Die Aufsichtspflichtverletzung ist ein zentraler Aspekt im deutschen Zivilrecht, insbesondere im Zusammenhang mit der Verantwortung von Eltern und Erziehern gegenüber Minderjährigen und anderen aufsichtsbedürftigen Personen. In diesem Artikel erläutern wir die rechtlichen Grundlagen, die Voraussetzungen und die Folgen einer Aufsichtspflichtverletzung.
Was ist die Aufsichtspflicht?
Aufsichtspflichtige Personen, wie Eltern und Erzieher, sind gesetzlich oder vertraglich verpflichtet, Minderjährige oder geistig behinderte Menschen so zu beaufsichtigen, dass diese sich selbst oder Dritte nicht schädigen. Die Haftung dieser Personen kann sowohl aus vertraglichen Vereinbarungen als auch aus dem Deliktsrecht resultieren.
Voraussetzungen der Aufsichtspflichtverletzung
Um eine Aufsichtspflichtverletzung festzustellen, müssen folgende Voraussetzungen erfüllt sein:
1. Aufsichtsbedürftigkeit
Aufsichtsbedürftig sind:
- Kinder und Jugendliche bis zur Vollendung des 18. Lebensjahres.
- Personen mit körperlicher oder geistiger Behinderung, die einer besonderen Aufsicht bedürfen.
2. Bestehen einer Aufsichtspflicht
Die Aufsichtspflicht ergibt sich aus verschiedenen rechtlichen Grundlagen:
- Eltern: Ihre Aufsichtspflicht ist Teil der Personensorge, die das Recht und die Pflicht umfasst, das Kind zu pflegen, zu erziehen und zu beaufsichtigen (gemäß §§ 1626, 1631 BGB).
- Erzieher: Hier basiert die Aufsichtspflicht auf vertraglichen Vereinbarungen.
3. Schuldhafte Verletzung der Aufsichtspflicht
Es muss nachgewiesen werden, dass der Aufsichtspflichtige seine Pflichten schuldhaft verletzt hat.
4. Eintritt eines Schadens
Der Schaden muss kausal auf der Verletzung der Aufsichtspflicht beruhen.

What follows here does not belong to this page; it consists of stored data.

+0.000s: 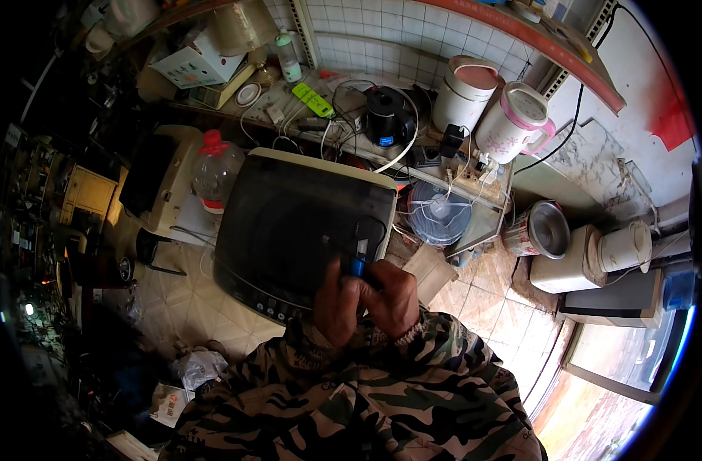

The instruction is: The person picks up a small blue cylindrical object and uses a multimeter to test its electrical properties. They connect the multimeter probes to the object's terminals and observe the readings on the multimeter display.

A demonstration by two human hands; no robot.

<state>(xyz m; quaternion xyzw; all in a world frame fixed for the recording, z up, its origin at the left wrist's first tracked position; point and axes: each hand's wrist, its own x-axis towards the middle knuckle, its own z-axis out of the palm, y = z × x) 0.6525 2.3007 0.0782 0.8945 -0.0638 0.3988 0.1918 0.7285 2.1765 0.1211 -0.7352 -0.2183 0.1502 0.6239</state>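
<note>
My left hand [338, 307] and my right hand [393, 297] are close together in front of my chest, fingers curled in a pinch. Between them shows a small blue-and-black piece [357, 266] with a silvery part at its upper end; its exact kind is too small to make out. Just above it, a thin dark cord [375, 224] seems to loop. My hands are over the near right part of a bulky beige-framed appliance [312, 165] with a dark top and several round knobs along its near edge. Fingers hide most of the held piece.
A cluttered bench at the back carries a green power strip [313, 100], a black kettle [387, 115], a white canister [462, 96] and a pink-rimmed jug [514, 123]. A large red-capped bottle [213, 175] stands left of the appliance. A metal pot [549, 230] is at right.
</note>
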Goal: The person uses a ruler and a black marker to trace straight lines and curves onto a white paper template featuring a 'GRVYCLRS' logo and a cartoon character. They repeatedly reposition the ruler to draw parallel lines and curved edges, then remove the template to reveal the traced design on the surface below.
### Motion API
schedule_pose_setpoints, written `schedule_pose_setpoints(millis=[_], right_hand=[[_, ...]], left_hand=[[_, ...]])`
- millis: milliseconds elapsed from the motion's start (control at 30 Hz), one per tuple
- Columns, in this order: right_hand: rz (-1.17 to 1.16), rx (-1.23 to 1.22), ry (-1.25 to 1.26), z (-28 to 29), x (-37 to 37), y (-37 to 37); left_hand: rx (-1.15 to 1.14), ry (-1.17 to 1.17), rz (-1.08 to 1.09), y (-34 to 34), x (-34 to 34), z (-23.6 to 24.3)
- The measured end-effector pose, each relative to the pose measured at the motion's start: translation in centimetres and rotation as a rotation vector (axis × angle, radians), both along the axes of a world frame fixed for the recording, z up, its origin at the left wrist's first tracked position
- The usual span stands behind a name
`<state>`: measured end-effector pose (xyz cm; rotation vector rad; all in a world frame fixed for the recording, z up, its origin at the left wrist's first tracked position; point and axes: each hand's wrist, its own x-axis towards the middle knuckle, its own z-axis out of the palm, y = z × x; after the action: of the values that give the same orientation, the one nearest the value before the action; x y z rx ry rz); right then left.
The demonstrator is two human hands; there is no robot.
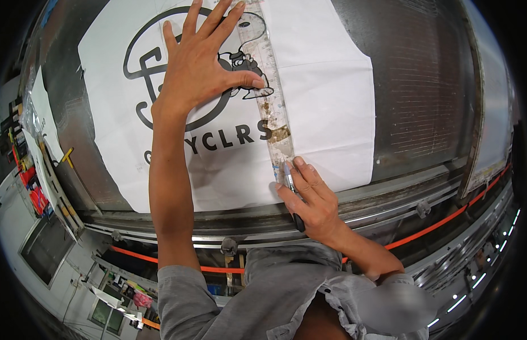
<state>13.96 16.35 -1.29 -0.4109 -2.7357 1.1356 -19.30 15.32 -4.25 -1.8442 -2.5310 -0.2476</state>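
Note:
A white cut panel (331, 107), likely fabric, lies flat with a black circular emblem, lettering and a cartoon figure printed on it. A clear, stained ruler (278, 105) runs lengthwise across the panel, just right of the middle. My left hand (201, 65) is spread over the print, its fingers stretched out and its thumb resting at the ruler. Near the ruler's lower end, my right hand (314, 201) pinches a slim pen-like tool (290, 180) with a dark back end. The tool's tip is close to the ruler; whether it touches the panel I cannot tell.
A dark work table (416, 102) lies under the panel, with a metal rail (382, 214) along its near edge. An orange strip (433, 228) runs below the rail. To the right stands a framed pale screen (493, 102). A yellow-handled tool (67, 154) sits at the left.

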Motion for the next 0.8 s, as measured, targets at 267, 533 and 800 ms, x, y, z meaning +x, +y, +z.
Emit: schedule_pose_setpoints(millis=[267,533,800], right_hand=[[-0.004,-0.007,0.006,-0.05,-0.06,-0.04],[-0.013,-0.003,0.009,-0.02,-0.11,0.0],[-0.029,-0.013,0.024,0.21,-0.39,0.09]], left_hand=[[0.008,-0.013,0.005,-0.07,0.04,-0.06],[0.005,-0.013,0.012,0.02,0.22,0.04],[0.0,-0.048,0.001,0.04,0.23,0.4]])
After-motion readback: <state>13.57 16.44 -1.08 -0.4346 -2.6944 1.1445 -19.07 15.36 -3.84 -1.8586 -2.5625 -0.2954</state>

Die Beurteilung erfolgt im Einzelfall nach einem objektiven Maßstab.
Inhalt der Aufsichtspflicht
Die konkreten Inhalte der Aufsichtspflicht können je nach Aufsichtspflichtigem variieren. Während Eltern für ihre Kinder verantwortlich sind, gilt für Erzieher eine vertragliche Regelung.
Folgen der Aufsichtspflichtverletzung
1. Vertragliche Haftung
Nach § 280 BGB kann ein Schuldner bei der Verletzung einer vertraglichen Pflicht Schadensersatz verlangen. Bei der Haftung eines Erziehers könnte der Arbeitgeber Regress gegen den Mitarbeiter nehmen.
2. Deliktische Haftung
2.1 Haftung gemäß § 832 BGB
Gemäß § 832 BGB ist der Aufsichtspflichtige zum Schadensersatz verpflichtet, wenn die aufsichtsbedürftige Person einem Dritten einen Schaden zufügt. Das Verschulden wird vermutet, es sei denn, der Aufsichtspflichtige kann beweisen:
- dass er seine Aufsichtspflicht nicht verletzt hat, oder
- dass kein Kausalzusammenhang zwischen der Aufsichtspflichtverletzung und dem Schadenseintritt besteht.
2.2 Haftung gemäß § 823 BGB
Wenn die aufsichtsbedürftige Person selbst verletzt wird, kann eine Schadensersatzpflicht gemäß § 823 BGB in Betracht kommen.
2.3 Amtshaftung
Ist der Aufsichtspflichtige im öffentlichen Dienst tätig (z.B. in einer Kita), können die Grundsätze des § 832 BGB auch hier Anwendung finden (BGH 13.12.2012 – III ZR 226/12).
3. Mitverschulden
Der Anteil des Geschädigten am Zustandekommen eines Unfalls wird gemäß den Regeln des Mitverschuldens berücksichtigt (OLG Karlsruhe 10.08.2007 – 14 U 8/06).
Anspruchskonkurrenz
Das Kind oder der Heranwachsende kann unter bestimmten Voraussetzungen selbst für den Schaden haften. Der Aufsichtspflichtige und die minderjährige Person haften in der Regel als Gesamtschuldner. Nach § 840 Abs. 2 BGB wird die Haftung im Innenverhältnis allein auf den Aufsichtspflichtigen übertragen.